### To do
Return the whole listing, keeping every character the same.

### Collected data

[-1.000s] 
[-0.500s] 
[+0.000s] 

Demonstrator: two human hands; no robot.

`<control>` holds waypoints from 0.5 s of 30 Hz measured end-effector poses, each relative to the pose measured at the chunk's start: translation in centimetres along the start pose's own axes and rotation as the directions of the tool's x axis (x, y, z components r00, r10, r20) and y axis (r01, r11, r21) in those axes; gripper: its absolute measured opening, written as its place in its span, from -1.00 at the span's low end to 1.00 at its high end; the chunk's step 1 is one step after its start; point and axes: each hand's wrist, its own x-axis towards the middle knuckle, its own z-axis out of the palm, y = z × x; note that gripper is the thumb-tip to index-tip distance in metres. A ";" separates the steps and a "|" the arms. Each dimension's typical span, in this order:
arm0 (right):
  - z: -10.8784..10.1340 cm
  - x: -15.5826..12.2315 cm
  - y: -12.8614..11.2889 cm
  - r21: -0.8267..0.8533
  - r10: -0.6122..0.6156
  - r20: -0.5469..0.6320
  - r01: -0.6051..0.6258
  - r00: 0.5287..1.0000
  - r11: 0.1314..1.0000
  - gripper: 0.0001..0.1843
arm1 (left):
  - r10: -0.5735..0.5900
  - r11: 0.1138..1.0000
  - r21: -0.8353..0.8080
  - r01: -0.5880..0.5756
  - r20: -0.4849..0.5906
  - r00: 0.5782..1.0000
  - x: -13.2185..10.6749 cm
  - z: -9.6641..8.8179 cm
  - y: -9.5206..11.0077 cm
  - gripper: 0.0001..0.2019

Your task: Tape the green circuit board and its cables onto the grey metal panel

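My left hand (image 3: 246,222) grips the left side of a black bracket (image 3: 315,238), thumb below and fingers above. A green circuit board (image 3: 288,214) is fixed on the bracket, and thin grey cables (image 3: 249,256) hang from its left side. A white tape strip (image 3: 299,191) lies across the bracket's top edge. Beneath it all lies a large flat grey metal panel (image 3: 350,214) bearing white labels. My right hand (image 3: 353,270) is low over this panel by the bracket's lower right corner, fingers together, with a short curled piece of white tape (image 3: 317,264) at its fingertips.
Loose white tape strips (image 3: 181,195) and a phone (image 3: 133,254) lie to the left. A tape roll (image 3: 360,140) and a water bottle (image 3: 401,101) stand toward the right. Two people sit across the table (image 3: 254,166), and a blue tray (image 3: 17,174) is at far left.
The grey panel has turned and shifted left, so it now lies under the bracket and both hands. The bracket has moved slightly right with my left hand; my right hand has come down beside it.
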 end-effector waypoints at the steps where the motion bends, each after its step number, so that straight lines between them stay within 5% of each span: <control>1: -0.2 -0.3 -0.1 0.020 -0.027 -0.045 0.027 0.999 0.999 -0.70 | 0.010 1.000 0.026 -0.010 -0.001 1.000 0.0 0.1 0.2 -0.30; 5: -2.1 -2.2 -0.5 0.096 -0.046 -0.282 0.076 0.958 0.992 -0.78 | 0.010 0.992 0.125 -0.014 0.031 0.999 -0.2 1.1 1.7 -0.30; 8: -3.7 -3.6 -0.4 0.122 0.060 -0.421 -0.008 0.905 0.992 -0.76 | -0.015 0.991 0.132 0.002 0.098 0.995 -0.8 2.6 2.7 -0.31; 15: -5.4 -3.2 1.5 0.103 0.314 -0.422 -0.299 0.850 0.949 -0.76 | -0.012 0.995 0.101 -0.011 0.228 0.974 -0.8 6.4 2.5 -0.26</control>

### Solution below
[-1.000s] 
[-0.500s] 
[+0.000s] 

Demonstrator: two human hands; no robot.

`<control>` holds waypoints from 0.5 s of 30 Hz measured end-effector poses, each relative to the pose measured at the chunk's start: translation in centimetres along the start pose's own axes and rotation as the directions of the tool's x axis (x, y, z components r00, r10, r20) and y axis (r01, r11, r21) in those axes; gripper: its absolute measured opening, written as its place in its span, from -1.00 at the span's low end to 1.00 at its high end; the chunk's step 1 is one step after its start; point and axes: each hand's wrist, its own x-axis towards the middle knuckle, its own z-axis out of the palm, y = z × x; note that gripper is the thumb-tip to index-tip distance in metres. A ";" separates the steps and a "|" the arms. Each dimension's typical span, in this order:
arm0 (right):
  - z: -10.8784..10.1340 cm
  - x: -15.5826..12.2315 cm
  - y: -12.8614..11.2889 cm
  - r21: -0.8267..0.8533
  - r10: -0.6122..0.6156
  - r20: -0.5469..0.6320
  - r01: -0.6051..0.6258
  - r00: 0.5287..1.0000
  - r11: 0.1314..1.0000
  - gripper: 0.0001..0.1843
arm1 (left):
  - r10: -0.5735..0.5900
  - r11: 0.1138..1.0000
  - r21: -0.8353..0.8080
  - r01: -0.5880..0.5756
  - r20: -0.4849..0.5906
  - r00: 0.5782..1.0000
  - x: -13.2185..10.6749 cm
  - z: -9.6641..8.8179 cm
  - y: -9.5206..11.0077 cm
  - gripper: 0.0001..0.2019

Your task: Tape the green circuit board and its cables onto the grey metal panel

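My left hand (image 3: 246,222) grips the left side of a black bracket (image 3: 315,238), thumb below and fingers above. A green circuit board (image 3: 288,214) is fixed on the bracket, and thin grey cables (image 3: 249,256) hang from its left side. A white tape strip (image 3: 299,191) lies across the bracket's top edge. Beneath it all lies a large flat grey metal panel (image 3: 350,214) bearing white labels. My right hand (image 3: 353,270) is low over this panel by the bracket's lower right corner, fingers together, with a short curled piece of white tape (image 3: 317,264) at its fingertips.
Loose white tape strips (image 3: 181,195) and a phone (image 3: 133,254) lie to the left. A tape roll (image 3: 360,140) and a water bottle (image 3: 401,101) stand toward the right. Two people sit across the table (image 3: 254,166), and a blue tray (image 3: 17,174) is at far left.
The grey panel has turned and shifted left, so it now lies under the bracket and both hands. The bracket has moved slightly right with my left hand; my right hand has come down beside it.
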 end-effector waypoints at the steps where the motion bends, each after its step number, so that straight lines between them stay within 5% of each span: <control>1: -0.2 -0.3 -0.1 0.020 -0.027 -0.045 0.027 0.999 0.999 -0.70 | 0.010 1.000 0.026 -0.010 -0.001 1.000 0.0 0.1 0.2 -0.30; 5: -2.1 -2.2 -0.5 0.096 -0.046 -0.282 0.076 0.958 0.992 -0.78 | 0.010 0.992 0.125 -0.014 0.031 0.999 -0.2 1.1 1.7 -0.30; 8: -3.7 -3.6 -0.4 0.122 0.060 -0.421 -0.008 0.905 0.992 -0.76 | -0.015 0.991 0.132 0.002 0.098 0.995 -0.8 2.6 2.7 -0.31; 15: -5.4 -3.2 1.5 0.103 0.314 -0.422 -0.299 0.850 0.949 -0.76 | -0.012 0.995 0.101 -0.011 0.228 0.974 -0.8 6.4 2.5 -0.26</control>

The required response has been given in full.